## Problem requirements:
Repeat, exactly as written, the lines of the records below from the first through the line with "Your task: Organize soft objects", but none past it.

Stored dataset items
□ □ □ □ □ □ □

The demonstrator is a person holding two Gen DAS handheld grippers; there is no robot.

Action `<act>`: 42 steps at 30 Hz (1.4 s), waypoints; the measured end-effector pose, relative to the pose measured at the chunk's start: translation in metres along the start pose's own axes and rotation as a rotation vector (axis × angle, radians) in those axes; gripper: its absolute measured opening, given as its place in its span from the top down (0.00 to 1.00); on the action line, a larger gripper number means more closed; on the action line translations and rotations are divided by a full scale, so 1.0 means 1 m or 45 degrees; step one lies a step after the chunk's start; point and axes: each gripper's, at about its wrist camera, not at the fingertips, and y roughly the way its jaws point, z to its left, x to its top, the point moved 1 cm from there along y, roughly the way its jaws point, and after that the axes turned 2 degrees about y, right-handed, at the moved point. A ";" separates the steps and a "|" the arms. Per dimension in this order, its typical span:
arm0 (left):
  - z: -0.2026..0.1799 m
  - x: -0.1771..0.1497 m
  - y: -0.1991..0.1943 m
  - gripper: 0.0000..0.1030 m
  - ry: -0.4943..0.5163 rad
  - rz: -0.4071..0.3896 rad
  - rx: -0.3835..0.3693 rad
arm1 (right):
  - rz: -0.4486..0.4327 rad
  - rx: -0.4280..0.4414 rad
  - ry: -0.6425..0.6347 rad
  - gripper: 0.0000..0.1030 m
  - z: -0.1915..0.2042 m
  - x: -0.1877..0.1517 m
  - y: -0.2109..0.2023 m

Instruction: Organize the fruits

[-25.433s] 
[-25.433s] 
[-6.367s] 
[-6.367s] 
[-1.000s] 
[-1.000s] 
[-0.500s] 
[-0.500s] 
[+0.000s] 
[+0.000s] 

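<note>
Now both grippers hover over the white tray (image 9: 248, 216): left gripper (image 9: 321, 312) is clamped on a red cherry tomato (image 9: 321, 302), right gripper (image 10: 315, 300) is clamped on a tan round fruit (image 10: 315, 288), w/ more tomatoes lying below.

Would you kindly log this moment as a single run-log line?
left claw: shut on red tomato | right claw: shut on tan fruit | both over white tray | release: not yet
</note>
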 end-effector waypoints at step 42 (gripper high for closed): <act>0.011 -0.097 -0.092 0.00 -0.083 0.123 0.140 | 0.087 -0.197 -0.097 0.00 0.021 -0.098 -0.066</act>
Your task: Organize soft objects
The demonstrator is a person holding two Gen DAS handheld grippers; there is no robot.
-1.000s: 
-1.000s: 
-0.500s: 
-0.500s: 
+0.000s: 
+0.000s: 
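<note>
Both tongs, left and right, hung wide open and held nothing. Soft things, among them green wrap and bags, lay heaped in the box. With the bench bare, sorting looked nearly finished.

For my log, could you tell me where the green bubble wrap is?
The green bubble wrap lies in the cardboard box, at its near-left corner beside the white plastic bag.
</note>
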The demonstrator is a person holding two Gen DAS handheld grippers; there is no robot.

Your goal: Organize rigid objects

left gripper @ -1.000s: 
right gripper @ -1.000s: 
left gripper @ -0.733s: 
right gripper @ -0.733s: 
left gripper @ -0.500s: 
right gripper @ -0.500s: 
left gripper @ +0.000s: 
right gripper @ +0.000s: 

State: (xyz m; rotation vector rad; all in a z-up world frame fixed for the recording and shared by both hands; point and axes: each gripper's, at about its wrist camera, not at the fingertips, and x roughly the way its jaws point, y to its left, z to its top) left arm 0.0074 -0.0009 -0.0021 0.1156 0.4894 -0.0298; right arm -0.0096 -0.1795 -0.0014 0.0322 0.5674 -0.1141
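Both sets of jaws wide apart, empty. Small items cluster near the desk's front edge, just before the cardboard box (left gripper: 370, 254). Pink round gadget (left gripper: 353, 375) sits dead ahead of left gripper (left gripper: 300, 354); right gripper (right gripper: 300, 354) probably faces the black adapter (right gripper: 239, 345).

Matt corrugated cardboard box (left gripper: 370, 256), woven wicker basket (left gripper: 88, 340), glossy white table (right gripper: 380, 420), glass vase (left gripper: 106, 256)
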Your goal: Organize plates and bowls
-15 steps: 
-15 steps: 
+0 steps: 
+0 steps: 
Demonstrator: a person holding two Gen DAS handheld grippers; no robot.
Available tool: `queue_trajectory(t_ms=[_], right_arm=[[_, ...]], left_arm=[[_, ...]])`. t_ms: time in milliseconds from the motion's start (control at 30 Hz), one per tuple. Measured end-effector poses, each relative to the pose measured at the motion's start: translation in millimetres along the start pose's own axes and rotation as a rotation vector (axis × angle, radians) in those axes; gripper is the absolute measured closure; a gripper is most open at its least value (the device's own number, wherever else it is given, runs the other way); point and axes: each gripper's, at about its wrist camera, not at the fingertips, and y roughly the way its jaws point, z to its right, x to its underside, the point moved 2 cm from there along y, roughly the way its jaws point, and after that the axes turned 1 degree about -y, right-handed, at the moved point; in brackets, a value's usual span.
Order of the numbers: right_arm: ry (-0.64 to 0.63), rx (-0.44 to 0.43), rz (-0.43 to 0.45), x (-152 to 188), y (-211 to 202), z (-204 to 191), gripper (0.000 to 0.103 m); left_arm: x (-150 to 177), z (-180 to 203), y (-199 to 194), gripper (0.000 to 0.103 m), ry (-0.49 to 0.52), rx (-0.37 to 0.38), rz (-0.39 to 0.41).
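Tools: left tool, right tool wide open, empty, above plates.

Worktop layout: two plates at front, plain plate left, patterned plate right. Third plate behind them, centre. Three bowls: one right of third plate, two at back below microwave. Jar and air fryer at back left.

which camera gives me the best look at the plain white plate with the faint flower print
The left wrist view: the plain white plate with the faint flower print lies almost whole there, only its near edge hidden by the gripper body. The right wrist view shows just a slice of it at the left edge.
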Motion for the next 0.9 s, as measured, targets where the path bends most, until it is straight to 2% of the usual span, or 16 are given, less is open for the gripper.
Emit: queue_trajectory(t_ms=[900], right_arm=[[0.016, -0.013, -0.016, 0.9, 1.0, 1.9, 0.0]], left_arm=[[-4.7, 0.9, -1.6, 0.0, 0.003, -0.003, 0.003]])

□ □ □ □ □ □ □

## Your response:
The demonstrator is a person holding two Gen DAS handheld grippers; there is no robot.

Action `<act>`: 42 steps at 30 Hz (1.4 s), waypoints; the measured end-effector pose, relative to the pose measured at the chunk's start: translation in metres along the start pose's own axes and rotation as a rotation vector (axis × angle, radians) in those axes; gripper: its absolute measured opening, given as its place in its span from the top down (0.00 to 1.00); on the action line, a larger gripper number means more closed; on the action line translations and rotations are divided by a full scale, so 1.0 means 1 m or 45 degrees; step one lies a step after the chunk's start; point and axes: each gripper's, at about its wrist camera, not at the fingertips, and y roughly the way its jaws point, z to its left, x to its top, the point moved 1 cm from there along y, roughly the way its jaws point, and after that the axes turned 2 degrees about y, right-handed, at the moved point. A ";" separates the steps and a "|" the arms. Per dimension in this order, its typical span:
arm0 (left):
  - z: -0.2026..0.1799 m
  - x: -0.1771..0.1497 m
  - y: -0.1991..0.1943 m
  - gripper: 0.0000..0.1030 m
  - ry: -0.4943..0.5163 rad
  - rz: -0.4071..0.3896 rad
  - rx: -0.3835..0.3693 rad
arm1 (right):
  - rz: -0.4486..0.4327 rad
  - rx: -0.4280..0.4414 rad
  - ry: -0.6425..0.6347 rad
  - gripper: 0.0000..0.1030 m
  - z: -0.1915..0.2042 m
  - x: -0.1877..0.1517 m
  - y: -0.2109..0.2023 m

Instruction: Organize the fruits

[-25.433s] 
[-25.433s] 
[-6.367s] 
[-6.367s] 
[-1.000s] 
[-1.000s] 
[-0.500s] 
[-0.500s] 
[+0.000s] 
[+0.000s] 

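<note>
Now both grippers hover over the white tray (image 9: 248, 216): left gripper (image 9: 321, 312) is clamped on a red cherry tomato (image 9: 321, 302), right gripper (image 10: 315, 300) is clamped on a tan round fruit (image 10: 315, 288), w/ more tomatoes lying below.

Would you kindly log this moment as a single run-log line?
left claw: shut on red tomato | right claw: shut on tan fruit | both over white tray | release: not yet
</note>
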 end-effector waypoints at step 42 (gripper high for closed): <act>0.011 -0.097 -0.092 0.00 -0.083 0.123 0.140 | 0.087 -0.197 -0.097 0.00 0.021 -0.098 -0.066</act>
Your task: Organize soft objects

The response is now complete.